Studio-curated collections generate revenues for artists and IP owners

Online art marketplace Redbubble has launched a programme of collaborations with indie game studios, helping them to curate collections of fan art based on their IP for sale on the company's website.

Redbubble's business model revolves around artists contributing designs of their own, which can then be printed as posters, on t-shirts, cushions, phone cases etc. When a customer buys an artist's print, they receive a cut of the sale price. With the new partnership, a select group of up and coming indies have been chosen to promote artists whose base designs on their games, with revenues divided between the studio and the artist themselves.

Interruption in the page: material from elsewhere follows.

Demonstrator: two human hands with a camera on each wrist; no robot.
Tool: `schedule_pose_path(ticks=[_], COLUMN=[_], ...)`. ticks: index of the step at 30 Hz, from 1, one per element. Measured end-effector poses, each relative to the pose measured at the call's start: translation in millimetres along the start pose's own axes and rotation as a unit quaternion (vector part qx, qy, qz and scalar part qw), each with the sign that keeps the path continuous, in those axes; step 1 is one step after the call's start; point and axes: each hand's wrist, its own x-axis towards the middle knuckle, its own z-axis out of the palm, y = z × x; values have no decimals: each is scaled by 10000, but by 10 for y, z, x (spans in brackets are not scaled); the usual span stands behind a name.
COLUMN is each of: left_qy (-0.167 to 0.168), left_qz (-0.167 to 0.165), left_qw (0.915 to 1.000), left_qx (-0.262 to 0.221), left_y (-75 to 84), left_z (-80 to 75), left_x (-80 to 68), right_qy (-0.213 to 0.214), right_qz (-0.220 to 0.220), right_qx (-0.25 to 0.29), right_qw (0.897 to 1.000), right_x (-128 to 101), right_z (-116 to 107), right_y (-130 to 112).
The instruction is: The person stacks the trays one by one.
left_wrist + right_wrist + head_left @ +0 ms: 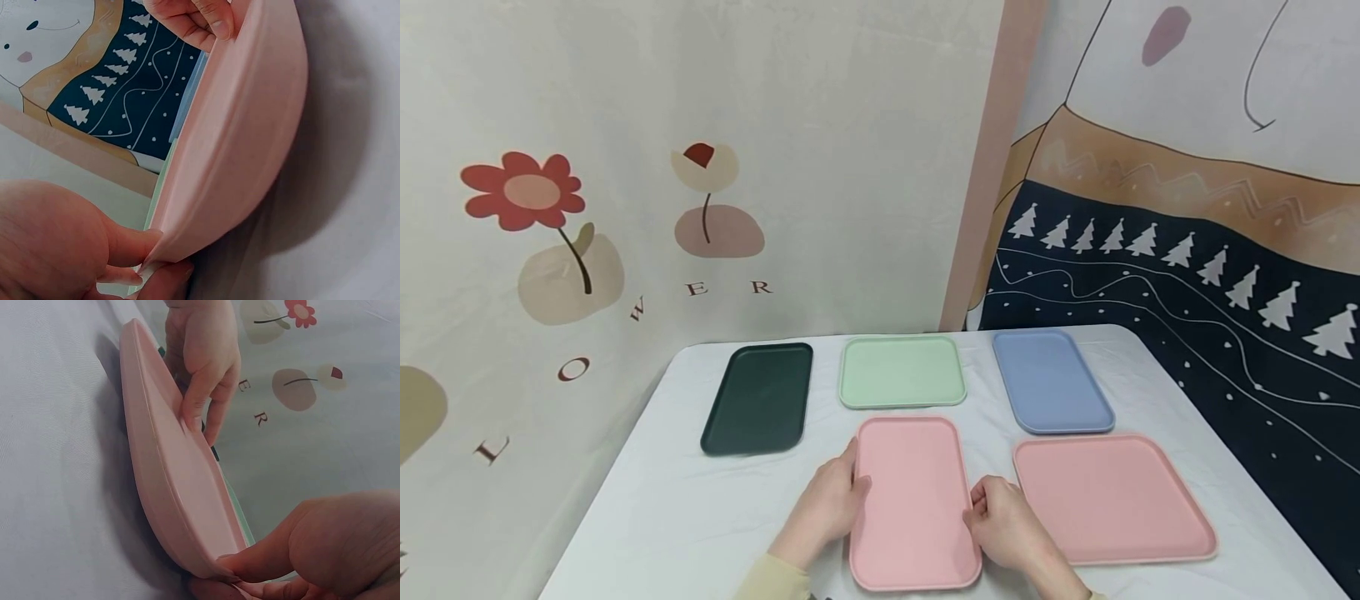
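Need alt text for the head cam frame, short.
Two hands, left hand and right hand, grip the long edges of a pink tray at the near edge of a white-covered table. Beyond it lie a dark green tray, a light green tray and a blue tray; a wider pink tray lies to the right.

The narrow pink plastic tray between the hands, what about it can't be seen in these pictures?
- Underside of the narrow pink plastic tray: faces the white tablecloth in every view.
- Fingertips under its long edges: in the head view the left hand and right hand cover them.
- Its full outline: both wrist views see it edge-on.
- Whether it is lifted clear of the cloth: head view cannot tell; the wrist views only show shadow beneath.
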Motion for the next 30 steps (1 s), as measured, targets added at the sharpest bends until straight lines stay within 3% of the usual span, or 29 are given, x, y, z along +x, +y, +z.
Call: schedule_pose_path(ticks=[18,30], left_qy=[100,212], left_qz=[12,160], left_qw=[9997,9994], left_qx=[233,239], left_y=[-27,-16], left_z=[25,-14], left_x=[-12,-52], right_qy=[-128,-86], right_qz=[-122,132], right_qx=[12,224], right_qw=[9998,9996], right_x=[-15,-43], right_z=[-5,-36], right_y=[33,-8])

In the first round of curators are Armello developer League of Geeks, Crypt of the Necrodancer studio Brace Yourself Games, Free Lives Games with BroForce, 17Bit's GalakZ, and Redhook Games - creators of punishing RPG roguelike Darkest Dungeon. However, the company is already looking for more creators to join the program and curate their own collections.

"Our first criteria is we want to work with rights holder partners that are forward looking, and understand the new wave of creativity and remixing unleashed by the internet, like YouTube Let's Play videos," said Zezan Tam, Redbubble biz dev director. "We specifically targeted innovative independent game studios for this reason.

"It's also about fan passion. Independent game developers create some of the most innovative and captivating worlds in modern media with incredibly dedicated audiences, but the nature of being a busy independent developer means that merchandising is rarely a priority. Considering the almost turnkey art creation and merchandise capability that was already on Redbubble, I knew we had something great."

"Zezan approached us and we immediately saw the benefits not only for us and our community, but for indie developers around the world," said Trent Kusters, co-founder and director at League of Geeks. "Artists were already creating Armello fan art on the internet, so to direct it where it can be bought by our fans, get cut in on that profit and be able to put our stamp of approval on our favourite designs is phenomenal.

"At our scale, setting up a full range of merch just wasn't a reality, but Redbubble already have the range and the artist community."